Three colleges have adopted the Meat Free Mondays concept.
Jonathan Hanks on Thursday 28th January 2010
Photograph: Wojtek Szymczak

Three colleges have adopted the Meat Free Mondays concept, with New, Brasenose and Jesus all introducing the scheme in some form.

The idea of the movement, started by Paul McCartney, is to highlight the impact that eating meat has on the environment in terms of the resources that farming meat takes up. New College, which passed its Meat Free
Monday's motion on Sunday, now has a system where all students are classed as vegetarian on Mondays unless they choose to opt out.

Jesus College is the only college that passed a motion to have a completely meat-free Monday. Ross Evans, JCR President commented, "Don't get me wrong, there was still some opposition at the end, but reasoned discussion
left little doubt which option we should take - and in the end the JCR voted pretty conclusively." However, the motion has often caused controversy in the colleges; Magdalen had its motion to introduce Meat Free Monday's defeated by 13 votes to 9.

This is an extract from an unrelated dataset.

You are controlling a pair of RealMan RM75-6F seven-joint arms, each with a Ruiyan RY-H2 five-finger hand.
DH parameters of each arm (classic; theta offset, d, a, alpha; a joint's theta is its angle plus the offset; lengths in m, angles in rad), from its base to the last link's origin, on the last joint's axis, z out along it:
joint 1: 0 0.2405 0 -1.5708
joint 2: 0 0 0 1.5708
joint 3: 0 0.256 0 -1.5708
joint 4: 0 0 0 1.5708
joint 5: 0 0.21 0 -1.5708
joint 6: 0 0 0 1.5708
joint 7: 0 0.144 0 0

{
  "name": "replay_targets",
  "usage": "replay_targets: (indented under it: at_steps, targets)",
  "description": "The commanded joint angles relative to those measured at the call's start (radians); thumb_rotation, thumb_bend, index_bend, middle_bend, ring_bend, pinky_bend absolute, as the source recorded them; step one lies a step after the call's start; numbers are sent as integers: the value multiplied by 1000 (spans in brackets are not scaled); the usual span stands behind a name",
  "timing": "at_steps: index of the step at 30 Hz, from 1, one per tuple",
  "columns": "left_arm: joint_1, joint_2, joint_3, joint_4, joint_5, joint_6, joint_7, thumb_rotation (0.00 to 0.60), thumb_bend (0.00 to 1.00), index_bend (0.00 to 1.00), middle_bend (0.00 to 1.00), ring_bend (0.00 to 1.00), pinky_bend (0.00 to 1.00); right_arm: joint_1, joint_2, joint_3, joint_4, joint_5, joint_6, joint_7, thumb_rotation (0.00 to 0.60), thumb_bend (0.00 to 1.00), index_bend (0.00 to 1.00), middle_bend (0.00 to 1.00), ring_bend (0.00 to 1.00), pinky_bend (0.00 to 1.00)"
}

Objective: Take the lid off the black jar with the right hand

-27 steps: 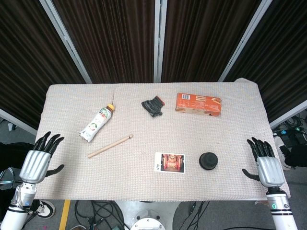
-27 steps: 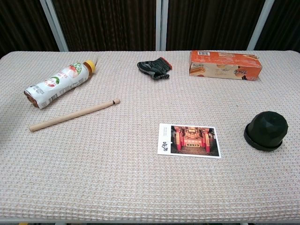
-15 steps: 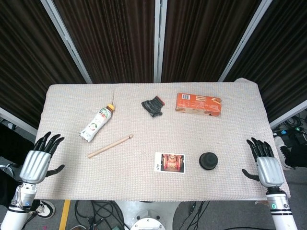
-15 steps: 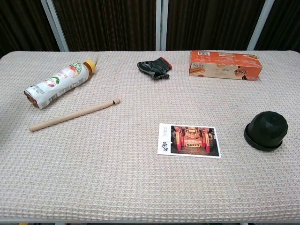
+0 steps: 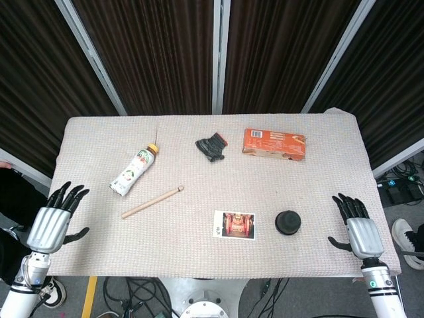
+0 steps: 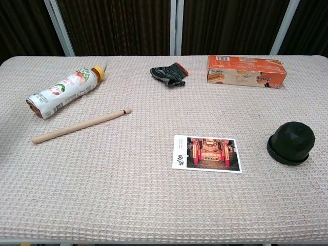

Whilst the Meat Free Monday movement seems to have gained momentum it is clear students are never pleased when restrictions are placed on their choice of the most important college provision, food.

 

Comments

Ross (JCR President, Jesus)
27th January at 7.35pm
While it's nice to see it getting a bit of press coverage, this doesn't really convey the real weight of the change. We do not have an intrinsic right to eat meat everyday. I'd never advocate banning meat, but as we consume 50% too much each week - going meat free for one day will saves money, is better for us, better for others, and gets people to take the first step in changing their lifestyle
Zachris (History and Politics undergraduate)
28th January at 11.00pm
I think the framing Meat Free Mondays as restricting freedom is misguided. According to Ban Ki-Moon, around 300 000 people are dying annually because of climate change. According to World Watch's latest research, 51 % of greenhouse gas emissions is caused by meat production. Surely by consuming meat, we restrict people's right to live a lot more than by restricting meat eating?
Carnivore
29th January at 1.36am
Wadham too. There are a bunch of us with plans to BBQ plenty of dead animal outside the refectory, thus creating "Free meat Mondays"...
M
29th January at 3.17am
This change has no weight at all - if anything, it is an example of how JCR's get taken hostage by individuals who rely on easy-to-come-by majority votes in order to inflict their personal ways of life on others by defining them as 'better' The argumentation the JCR President falls back on could be used to justify all kinds of illiberal incursions into students' lives. My lifestyle, not the JCR's
Additional provisions
30th January at 3.28am
Jesus (college) specifically agreed to forgo to eating of shellfish, animals of the cloven hoof, and those which chew their own cud.
Frank Carle
23rd February at 4.25pm
St Hughs already has an extremely environmentally friendly policy of using local British meat and produce. The vast majority of Carbon "produced" by the creation of food is in the transportation of that food from where it is created to where it is consumed. Exotic fruits such as Bananas, Oranges and other vegetarian treats imported from abroad have a much larger impact on carbon emissions.